Emisyon vergisi getirilebilir
Türkiye, 17 Şubat 2021’de İklim Değişikliğiyle Mücadele Sonuç Bildirgesi yayınladı. Dünyada son dönemde bir iklim kanunu var. AB bunu çıkardı, diğer ülkeler de çıkarmaya başladı. Biz de çalışma başladık. Mesela bacasından gaz çıkaran veya bu emisyonları çıkaranlara vergi getirilebilir.
Poşette yaklaşık 2 milyar TL'lik tasarruf
2020'de 2 milyar 380 milyon adet poşet ücretli olarak satıldı ki bu yüzde 20'si, toplam tutar 415 milyon TL gelir geldi. Bunun 25 kuruşunun 22 kuruşu devlete geliyor, biz poşet fiyatını artırmıyoruz vatandaşa sorun olmasın diye. 1 Ocak 2019 itibarıyla plastik poşetlerin ücretlendirilmesiyle iki yıl içerisinde yüzde 80 azalma oldu ve 290 bin ton plastik atığın oluşumu engellendi.
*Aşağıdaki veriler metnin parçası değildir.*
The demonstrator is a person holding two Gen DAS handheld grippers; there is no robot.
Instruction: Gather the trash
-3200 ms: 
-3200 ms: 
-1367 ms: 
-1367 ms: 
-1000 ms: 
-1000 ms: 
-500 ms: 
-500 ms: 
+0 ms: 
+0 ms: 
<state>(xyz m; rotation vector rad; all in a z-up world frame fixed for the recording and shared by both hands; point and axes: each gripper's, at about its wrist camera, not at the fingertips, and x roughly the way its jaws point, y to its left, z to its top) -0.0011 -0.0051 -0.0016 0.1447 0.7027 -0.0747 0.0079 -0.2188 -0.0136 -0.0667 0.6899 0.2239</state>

Bu sayede de yaklaşık 2 milyar TL'lik tasarruf sağlandı, 12 bin ton sera gazı emisyonlarının açığa çıkması engellenmiş oldu.
"Türkiye'nin de Avrupa standardına gelebilmesinde çevre altyapısı için 70-80 milyar Euro'ya ihtiyacı var"
Türkiye'nin de Avrupa standardına gelebilmesi için çevre altyapısı için 70-80 milyar Euro'ya ihtiyacı var. Eğer biz altyapı projeleri için bu destekleri bulamazsak, hiçbir şey yapamayız. Parasız, fınassız bu işler olmuyor.
"Hamsi fiyatları 100 liraya fırlar"
Türkiye’de yapılan araştırmada iklim değişikliğine inancın yüzde 85’lere çıktığını görüyoruz. Neyle görüyoruz? Mesela Karadeniz Bölgesi’nde hamsi balığının fiyatı 50 liraya çıktı bu sene, seneye 100 liraya fırlayabilir. Neden? Çünkü iklim değişikliği ile Karadeniz ısınmaya başladı, hamsi kuzeye kaçıyor. Bizim balıkçı yakalayamayınca arz-talep dengesinden fiyatlar yükselmeye başlıyor.